Requirement
Of the lines below, write out exactly those from the line with "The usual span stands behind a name" through the line with "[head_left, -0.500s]", both included, and skip the rest.

· · · ·

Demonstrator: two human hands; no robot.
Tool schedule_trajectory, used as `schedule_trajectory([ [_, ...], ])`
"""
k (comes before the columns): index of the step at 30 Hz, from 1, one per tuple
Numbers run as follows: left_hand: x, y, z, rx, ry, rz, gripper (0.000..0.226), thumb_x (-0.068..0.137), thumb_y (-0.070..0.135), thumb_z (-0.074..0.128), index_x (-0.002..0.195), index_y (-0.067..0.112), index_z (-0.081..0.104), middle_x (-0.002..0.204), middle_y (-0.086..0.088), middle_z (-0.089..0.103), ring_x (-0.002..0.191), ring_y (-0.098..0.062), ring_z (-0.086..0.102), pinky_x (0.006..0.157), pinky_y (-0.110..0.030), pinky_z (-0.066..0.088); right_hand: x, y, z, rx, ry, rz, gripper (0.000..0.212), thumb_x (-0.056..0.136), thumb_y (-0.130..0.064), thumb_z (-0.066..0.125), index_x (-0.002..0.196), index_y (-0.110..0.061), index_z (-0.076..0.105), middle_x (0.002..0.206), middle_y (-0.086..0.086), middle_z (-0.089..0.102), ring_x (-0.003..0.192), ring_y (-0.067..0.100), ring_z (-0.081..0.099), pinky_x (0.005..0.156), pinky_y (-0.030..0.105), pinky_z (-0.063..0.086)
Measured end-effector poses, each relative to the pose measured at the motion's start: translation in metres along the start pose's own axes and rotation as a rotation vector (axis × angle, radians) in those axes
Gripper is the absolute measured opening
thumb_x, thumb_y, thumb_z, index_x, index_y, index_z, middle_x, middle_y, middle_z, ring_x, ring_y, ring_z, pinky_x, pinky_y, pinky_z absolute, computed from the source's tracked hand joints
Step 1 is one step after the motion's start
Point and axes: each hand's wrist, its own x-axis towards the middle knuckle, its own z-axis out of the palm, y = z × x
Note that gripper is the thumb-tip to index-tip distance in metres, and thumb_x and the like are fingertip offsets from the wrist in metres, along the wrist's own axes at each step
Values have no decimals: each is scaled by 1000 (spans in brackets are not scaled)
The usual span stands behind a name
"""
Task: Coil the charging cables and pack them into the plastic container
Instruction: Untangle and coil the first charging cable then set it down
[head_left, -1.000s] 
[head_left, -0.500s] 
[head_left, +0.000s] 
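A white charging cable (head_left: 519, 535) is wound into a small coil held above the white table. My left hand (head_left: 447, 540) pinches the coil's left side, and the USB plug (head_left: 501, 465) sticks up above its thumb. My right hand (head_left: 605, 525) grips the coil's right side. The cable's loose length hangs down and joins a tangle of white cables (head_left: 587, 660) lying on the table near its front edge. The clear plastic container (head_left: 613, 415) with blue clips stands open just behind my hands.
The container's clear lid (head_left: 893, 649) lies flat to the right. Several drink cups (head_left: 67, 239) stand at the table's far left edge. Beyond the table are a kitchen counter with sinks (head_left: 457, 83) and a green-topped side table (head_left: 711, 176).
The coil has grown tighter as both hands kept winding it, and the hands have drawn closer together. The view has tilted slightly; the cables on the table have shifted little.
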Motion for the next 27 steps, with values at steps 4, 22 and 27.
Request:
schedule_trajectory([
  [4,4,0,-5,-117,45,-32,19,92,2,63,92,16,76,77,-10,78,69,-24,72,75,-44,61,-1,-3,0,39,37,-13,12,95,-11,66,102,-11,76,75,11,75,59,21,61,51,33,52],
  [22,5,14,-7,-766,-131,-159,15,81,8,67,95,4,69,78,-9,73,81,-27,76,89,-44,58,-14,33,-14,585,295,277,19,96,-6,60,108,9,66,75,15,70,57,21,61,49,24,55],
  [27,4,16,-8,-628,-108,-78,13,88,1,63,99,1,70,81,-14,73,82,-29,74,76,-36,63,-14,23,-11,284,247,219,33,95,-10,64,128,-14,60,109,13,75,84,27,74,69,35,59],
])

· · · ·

Answer for this exercise
The usual span stands behind a name
"""
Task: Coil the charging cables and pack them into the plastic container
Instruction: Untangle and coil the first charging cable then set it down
[head_left, -1.000s] 
[head_left, -0.500s] 

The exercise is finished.